For the data that follows, return each line unchanged and drop the pictures.

•••

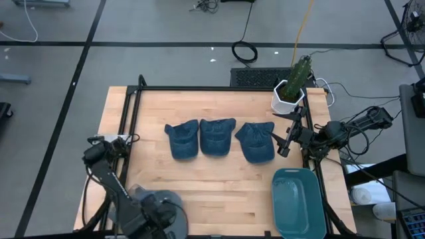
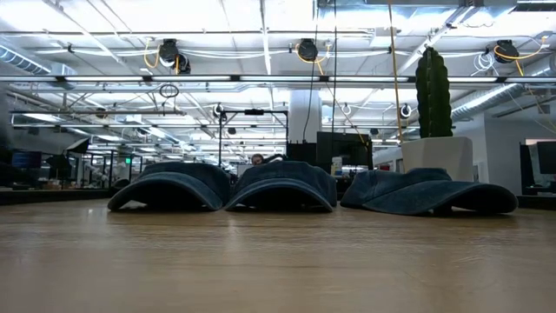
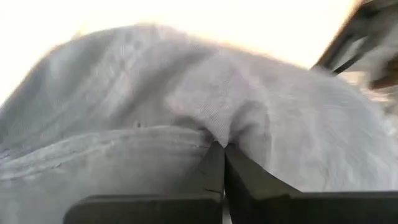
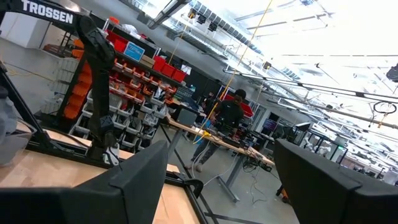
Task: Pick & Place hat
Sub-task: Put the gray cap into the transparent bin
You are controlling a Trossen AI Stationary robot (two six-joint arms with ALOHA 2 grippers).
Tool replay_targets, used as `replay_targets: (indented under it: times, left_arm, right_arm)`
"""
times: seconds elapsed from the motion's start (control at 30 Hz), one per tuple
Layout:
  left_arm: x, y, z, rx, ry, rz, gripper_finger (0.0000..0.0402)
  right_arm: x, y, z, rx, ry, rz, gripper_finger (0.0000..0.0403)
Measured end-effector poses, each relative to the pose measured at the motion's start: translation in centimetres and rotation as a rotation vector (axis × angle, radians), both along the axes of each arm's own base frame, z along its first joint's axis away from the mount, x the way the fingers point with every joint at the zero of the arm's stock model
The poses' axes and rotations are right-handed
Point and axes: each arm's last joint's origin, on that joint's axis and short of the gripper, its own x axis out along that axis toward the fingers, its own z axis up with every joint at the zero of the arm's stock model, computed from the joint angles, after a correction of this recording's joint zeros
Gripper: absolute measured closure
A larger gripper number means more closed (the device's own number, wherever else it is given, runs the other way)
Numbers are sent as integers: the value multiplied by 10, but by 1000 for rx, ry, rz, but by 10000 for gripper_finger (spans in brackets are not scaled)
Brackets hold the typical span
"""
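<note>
High view: three denim hats (image 1: 218, 137) in a row mid-table, teal tray (image 1: 299, 202) at the near right; right gripper (image 1: 287, 136), jaws wide and empty, just beside the rightmost hat (image 1: 255, 141), should descend onto its crown before closing; left gripper (image 3: 222, 163) pinched shut on grey cloth (image 3: 186, 118).

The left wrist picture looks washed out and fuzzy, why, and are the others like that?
Left wrist view: the shut left gripper sits against a pale grey hat, so close that it blurs, with glare above. Low view: bright ceiling lights leave the three denim caps dark. High view: even light, sharp.
</note>
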Motion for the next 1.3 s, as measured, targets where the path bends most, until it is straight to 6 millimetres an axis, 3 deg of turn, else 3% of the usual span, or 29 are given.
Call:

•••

WRITTEN ANSWER:
Task: Pick & Place hat
Sub-task: Put the gray cap into the transparent bin
You are controlling a Trossen AI Stationary robot (two six-joint arms with ALOHA 2 grippers).
Tool replay_targets, used as `replay_targets: (indented under it: times, left_arm, right_arm)`
"""
times: seconds elapsed from the motion's start (control at 30 Hz), one per tuple
Layout:
  left_arm: x, y, z, rx, ry, rz, gripper_finger (0.0000..0.0402)
  right_arm: x, y, z, rx, ry, rz, gripper_finger (0.0000..0.0403)
Measured end-effector poses, each relative to the pose measured at the motion's start: translation in centimetres and rotation as a rotation vector (axis × angle, radians), both along the axes of each arm's own base frame, z along its first joint's axis away from the mount, x the way the fingers point with every joint at the zero of the arm's stock model
The poses' axes and rotations are right-handed
Point and axes: each arm's last joint's origin, on that joint's axis and short of the gripper, its own x axis out along that axis toward the fingers, its own z axis up with every joint at the zero of the arm's stock model, computed from the joint angles, after a correction of this recording's joint zeros
Gripper: absolute measured closure
A larger gripper number means more closed (the device's own number, wherever else it is given, runs the other way)
Numbers are sent as integers: the value multiplied by 10, but by 1000 for rx, ry, rz, but by 10000 for gripper_finger (spans in brackets are not scaled)
Brackets hold the typical span
"""
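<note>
High view: three denim hats (image 1: 218, 137) in a row mid-table, teal tray (image 1: 299, 202) at the near right; right gripper (image 1: 287, 136), jaws wide and empty, just beside the rightmost hat (image 1: 255, 141), should descend onto its crown before closing; left gripper (image 3: 222, 163) pinched shut on grey cloth (image 3: 186, 118).

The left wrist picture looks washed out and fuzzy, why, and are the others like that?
Left wrist view: the shut left gripper sits against a pale grey hat, so close that it blurs, with glare above. Low view: bright ceiling lights leave the three denim caps dark. High view: even light, sharp.
</note>
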Motion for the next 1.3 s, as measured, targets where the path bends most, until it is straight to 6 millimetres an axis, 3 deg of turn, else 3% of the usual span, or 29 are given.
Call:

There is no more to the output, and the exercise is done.